The data suggest that a chronic infection may underlie the process of atherosclerosis, an infection that can be initiated by the systemic dissemination of bacteria though different “gates” in the vascular wall – as in the case of a septic patient, through intestinal infection. The data support Dr. Kozarov’s previous studies, where his team identified periodontal bacteria in carotid artery, thus pointing to tissue-destructing periodontal infections as one possible gate to the circulation.
Bacteria can gain access to the circulation through different avenues, and then penetrate the vascular walls where they can create secondary infections that have been shown to lead to atherosclerotic plaque formation, the researchers continued. “In order to test the idea that bacteria are involved in vascular pathogenesis, we must be able not only to detect bacterial DNA, but first of all to isolate the bacterial strains from the vascular wall from the patient,” Dr. Kozarov said.

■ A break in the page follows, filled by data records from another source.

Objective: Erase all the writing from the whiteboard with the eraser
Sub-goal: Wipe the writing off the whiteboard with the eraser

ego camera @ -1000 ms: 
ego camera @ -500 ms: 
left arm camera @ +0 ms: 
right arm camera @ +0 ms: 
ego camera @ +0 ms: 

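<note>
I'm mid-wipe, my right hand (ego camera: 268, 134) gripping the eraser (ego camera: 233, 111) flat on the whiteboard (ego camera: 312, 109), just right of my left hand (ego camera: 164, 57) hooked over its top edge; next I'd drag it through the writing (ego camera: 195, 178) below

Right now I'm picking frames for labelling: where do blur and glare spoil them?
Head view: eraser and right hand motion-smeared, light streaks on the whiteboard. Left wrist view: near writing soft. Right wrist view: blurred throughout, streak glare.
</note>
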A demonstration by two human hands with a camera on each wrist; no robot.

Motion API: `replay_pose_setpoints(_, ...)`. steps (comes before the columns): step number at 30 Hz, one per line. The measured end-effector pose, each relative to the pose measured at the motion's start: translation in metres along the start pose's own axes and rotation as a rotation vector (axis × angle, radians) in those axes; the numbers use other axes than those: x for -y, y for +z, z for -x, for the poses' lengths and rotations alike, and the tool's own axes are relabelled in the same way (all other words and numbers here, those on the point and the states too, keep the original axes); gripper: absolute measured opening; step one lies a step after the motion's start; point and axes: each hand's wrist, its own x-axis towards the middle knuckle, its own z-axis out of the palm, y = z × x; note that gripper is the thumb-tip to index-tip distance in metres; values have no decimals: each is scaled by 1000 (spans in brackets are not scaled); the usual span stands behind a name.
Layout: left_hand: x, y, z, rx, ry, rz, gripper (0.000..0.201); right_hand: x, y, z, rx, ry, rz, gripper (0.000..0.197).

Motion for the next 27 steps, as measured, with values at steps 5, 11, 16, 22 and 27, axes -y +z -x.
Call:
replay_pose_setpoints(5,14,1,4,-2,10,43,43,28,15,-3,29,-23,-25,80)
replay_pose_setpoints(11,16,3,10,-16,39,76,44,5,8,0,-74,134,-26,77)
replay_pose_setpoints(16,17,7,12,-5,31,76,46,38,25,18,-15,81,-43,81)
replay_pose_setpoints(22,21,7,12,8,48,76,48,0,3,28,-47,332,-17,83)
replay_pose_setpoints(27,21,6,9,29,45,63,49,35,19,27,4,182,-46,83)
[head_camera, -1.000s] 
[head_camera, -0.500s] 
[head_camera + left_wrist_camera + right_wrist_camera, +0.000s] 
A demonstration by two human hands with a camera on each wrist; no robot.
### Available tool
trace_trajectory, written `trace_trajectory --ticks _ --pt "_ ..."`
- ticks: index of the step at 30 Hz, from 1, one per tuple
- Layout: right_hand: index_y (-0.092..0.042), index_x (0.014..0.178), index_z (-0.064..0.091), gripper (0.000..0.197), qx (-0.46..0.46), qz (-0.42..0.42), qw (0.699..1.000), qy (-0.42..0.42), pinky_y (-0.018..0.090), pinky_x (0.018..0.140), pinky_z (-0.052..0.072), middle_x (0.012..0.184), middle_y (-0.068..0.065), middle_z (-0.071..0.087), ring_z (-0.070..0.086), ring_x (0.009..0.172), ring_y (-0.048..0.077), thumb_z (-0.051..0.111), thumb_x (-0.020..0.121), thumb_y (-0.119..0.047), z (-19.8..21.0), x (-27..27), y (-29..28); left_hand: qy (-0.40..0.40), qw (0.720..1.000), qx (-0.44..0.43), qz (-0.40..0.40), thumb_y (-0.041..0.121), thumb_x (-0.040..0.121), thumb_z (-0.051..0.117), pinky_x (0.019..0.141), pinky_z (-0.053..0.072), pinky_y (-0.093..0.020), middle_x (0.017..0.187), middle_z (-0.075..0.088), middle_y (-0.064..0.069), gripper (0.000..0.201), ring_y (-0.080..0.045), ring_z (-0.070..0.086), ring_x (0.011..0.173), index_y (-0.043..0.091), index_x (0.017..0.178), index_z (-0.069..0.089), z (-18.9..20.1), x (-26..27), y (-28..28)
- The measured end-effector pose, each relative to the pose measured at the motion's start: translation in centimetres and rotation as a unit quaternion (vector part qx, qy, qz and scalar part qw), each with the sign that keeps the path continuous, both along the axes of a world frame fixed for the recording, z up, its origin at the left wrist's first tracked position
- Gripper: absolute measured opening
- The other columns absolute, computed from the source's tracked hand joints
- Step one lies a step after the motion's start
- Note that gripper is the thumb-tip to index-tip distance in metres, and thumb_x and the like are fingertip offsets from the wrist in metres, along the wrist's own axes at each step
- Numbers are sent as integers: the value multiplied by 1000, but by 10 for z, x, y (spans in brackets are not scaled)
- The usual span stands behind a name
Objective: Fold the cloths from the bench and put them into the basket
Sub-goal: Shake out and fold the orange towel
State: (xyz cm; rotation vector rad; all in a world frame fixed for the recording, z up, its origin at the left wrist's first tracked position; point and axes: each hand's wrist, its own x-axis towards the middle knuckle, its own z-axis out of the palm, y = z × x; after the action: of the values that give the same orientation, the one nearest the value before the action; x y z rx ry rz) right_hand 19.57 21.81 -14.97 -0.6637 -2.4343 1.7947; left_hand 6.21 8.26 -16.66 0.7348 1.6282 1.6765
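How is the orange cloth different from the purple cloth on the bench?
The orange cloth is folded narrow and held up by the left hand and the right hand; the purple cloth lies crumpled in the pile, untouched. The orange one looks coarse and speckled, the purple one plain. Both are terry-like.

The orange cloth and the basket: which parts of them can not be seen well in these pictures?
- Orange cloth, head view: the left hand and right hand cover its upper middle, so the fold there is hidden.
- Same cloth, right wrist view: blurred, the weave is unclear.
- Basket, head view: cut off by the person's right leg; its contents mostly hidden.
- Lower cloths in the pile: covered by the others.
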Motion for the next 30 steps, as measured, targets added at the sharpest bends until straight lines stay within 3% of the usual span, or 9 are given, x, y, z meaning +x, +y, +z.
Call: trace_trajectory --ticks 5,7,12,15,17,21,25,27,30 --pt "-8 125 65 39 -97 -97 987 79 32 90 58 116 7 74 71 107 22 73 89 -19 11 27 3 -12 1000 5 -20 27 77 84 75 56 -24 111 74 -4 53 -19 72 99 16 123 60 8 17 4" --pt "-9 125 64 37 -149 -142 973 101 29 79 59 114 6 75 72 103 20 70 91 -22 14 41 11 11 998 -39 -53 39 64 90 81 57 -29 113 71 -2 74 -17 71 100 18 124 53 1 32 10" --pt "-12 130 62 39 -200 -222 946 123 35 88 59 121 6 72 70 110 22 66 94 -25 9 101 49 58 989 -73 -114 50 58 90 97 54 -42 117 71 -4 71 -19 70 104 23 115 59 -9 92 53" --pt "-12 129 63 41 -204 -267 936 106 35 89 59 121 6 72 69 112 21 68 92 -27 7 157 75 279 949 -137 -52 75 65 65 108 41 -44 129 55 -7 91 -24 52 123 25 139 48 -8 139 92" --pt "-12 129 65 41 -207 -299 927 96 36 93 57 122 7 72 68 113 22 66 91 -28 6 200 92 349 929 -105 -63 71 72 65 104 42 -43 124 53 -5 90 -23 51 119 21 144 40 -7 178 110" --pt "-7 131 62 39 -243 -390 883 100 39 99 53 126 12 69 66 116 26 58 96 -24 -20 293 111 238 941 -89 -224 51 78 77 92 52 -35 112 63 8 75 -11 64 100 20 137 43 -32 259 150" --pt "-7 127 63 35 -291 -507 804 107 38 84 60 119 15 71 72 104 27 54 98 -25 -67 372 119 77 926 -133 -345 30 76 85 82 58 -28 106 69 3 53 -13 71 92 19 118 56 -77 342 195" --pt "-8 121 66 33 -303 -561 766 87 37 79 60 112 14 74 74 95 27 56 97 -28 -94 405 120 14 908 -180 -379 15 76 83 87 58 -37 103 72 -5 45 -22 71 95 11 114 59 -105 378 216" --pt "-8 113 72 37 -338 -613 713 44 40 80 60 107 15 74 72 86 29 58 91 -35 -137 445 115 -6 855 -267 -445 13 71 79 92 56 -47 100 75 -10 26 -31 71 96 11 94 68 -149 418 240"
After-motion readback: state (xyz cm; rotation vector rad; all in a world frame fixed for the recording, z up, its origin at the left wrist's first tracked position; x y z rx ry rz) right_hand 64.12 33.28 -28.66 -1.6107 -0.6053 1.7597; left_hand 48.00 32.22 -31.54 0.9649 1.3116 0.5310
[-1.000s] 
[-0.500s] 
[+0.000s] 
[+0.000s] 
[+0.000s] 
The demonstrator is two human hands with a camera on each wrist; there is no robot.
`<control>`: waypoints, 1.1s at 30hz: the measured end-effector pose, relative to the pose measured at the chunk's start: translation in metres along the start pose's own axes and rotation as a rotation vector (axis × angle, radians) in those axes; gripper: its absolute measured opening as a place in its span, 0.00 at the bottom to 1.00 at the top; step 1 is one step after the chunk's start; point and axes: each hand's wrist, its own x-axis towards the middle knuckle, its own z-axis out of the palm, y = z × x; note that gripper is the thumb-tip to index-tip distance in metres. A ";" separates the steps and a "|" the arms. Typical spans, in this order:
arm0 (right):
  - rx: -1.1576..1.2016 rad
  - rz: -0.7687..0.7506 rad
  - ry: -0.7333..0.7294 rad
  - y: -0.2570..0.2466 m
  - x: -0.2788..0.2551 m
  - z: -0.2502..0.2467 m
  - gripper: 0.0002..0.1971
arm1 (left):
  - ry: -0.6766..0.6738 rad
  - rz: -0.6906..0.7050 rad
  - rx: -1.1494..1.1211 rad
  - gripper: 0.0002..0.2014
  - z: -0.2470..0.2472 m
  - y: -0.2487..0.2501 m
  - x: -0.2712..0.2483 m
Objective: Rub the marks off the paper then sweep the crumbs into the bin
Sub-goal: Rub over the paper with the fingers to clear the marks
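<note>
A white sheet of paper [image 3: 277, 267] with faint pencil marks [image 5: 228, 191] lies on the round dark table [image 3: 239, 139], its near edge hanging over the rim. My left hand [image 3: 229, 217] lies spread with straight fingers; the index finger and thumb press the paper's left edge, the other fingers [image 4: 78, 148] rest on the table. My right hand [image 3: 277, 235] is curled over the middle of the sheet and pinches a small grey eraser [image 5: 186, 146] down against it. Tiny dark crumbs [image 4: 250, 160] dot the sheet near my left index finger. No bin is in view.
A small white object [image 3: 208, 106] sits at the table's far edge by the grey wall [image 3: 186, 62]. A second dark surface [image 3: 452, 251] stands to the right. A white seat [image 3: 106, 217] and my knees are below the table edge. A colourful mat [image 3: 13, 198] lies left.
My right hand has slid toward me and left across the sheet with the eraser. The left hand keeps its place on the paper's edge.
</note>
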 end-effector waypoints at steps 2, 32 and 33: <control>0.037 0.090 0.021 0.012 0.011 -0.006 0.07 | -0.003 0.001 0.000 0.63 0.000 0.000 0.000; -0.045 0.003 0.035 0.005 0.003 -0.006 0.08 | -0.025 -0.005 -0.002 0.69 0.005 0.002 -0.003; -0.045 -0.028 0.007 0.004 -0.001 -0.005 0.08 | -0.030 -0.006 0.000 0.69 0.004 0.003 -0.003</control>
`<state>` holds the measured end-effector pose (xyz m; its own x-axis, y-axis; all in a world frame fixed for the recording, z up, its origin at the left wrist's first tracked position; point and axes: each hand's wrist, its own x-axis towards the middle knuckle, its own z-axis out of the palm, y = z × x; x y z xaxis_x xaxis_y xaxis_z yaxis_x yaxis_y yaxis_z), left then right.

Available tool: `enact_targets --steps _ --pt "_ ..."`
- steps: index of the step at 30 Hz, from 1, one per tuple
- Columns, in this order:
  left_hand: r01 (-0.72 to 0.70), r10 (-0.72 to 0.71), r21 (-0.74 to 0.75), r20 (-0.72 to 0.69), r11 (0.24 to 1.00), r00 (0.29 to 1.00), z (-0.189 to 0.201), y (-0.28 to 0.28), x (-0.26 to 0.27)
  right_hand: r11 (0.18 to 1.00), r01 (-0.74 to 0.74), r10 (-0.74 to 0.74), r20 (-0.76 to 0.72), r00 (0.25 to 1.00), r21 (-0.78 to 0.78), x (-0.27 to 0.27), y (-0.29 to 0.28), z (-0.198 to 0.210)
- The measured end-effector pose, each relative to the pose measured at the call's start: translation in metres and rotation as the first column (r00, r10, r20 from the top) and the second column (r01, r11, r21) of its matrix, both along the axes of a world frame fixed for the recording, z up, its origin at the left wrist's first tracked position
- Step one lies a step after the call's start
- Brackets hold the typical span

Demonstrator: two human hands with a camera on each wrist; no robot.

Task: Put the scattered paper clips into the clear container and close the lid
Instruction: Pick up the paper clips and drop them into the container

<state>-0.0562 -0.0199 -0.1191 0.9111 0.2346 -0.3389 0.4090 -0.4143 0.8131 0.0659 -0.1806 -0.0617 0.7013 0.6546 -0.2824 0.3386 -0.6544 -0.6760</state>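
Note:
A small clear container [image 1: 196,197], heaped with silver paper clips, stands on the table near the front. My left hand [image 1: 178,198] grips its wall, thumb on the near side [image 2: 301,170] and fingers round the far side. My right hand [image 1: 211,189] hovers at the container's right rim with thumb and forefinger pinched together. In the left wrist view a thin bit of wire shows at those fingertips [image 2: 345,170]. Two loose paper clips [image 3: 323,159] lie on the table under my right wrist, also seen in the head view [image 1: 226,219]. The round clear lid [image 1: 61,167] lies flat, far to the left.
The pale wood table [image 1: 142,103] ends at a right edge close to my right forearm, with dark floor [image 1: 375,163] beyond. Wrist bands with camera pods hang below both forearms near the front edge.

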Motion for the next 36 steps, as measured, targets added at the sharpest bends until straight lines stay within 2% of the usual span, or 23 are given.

One specific avenue of infection the researchers studied involved bacteria getting access to the circulatory system via internalization in white blood cells (phagocytes) designed to ingest harmful foreign particles. The model that Dr. Kozarov’s team was able to demonstrate showed an intermediate step where Enterobacter hormaechei is internalized by the phagocytic cells, but a step wherein bacteria are able to avoid immediate death in phagocytes. Once in circulation, Dr. Kozarov said, bacteria using this “Trojan horse” approach can persist in the organism for extended periods of time while traveling to and colonizing distant sites. This can lead to multitude of problems for the patients and for the clinicians: failure of antibiotic treatment, vascular tissue colonization and initiation of an inflammatory process, or atherosclerosis, which ultimately can lead to heart attack or stroke.
“Our findings warrant further studies of bacterial infections as a contributing factor to cardiovascular disease, and of the concept that ‘bacterial persistence’ in phagocytic cells likely contributes to systemic dissemination,” said Dr. Kozarov, an associate professor of oral biology at the College of Dental Medicine. Dr. Jingyue Ju, co-author and director of the Columbia Center for Genome Technology & Bio-molecular Engineering, also contributed to this research, which was supported in part by a grant from the National Heart, Lung, and Blood Institute of the National Institutes of Health and by the Columbia University Section of Oral and Diagnostic Sciences.
The article appeared in Volume 18 of the Journal of Atherosclerosis and Thrombosis.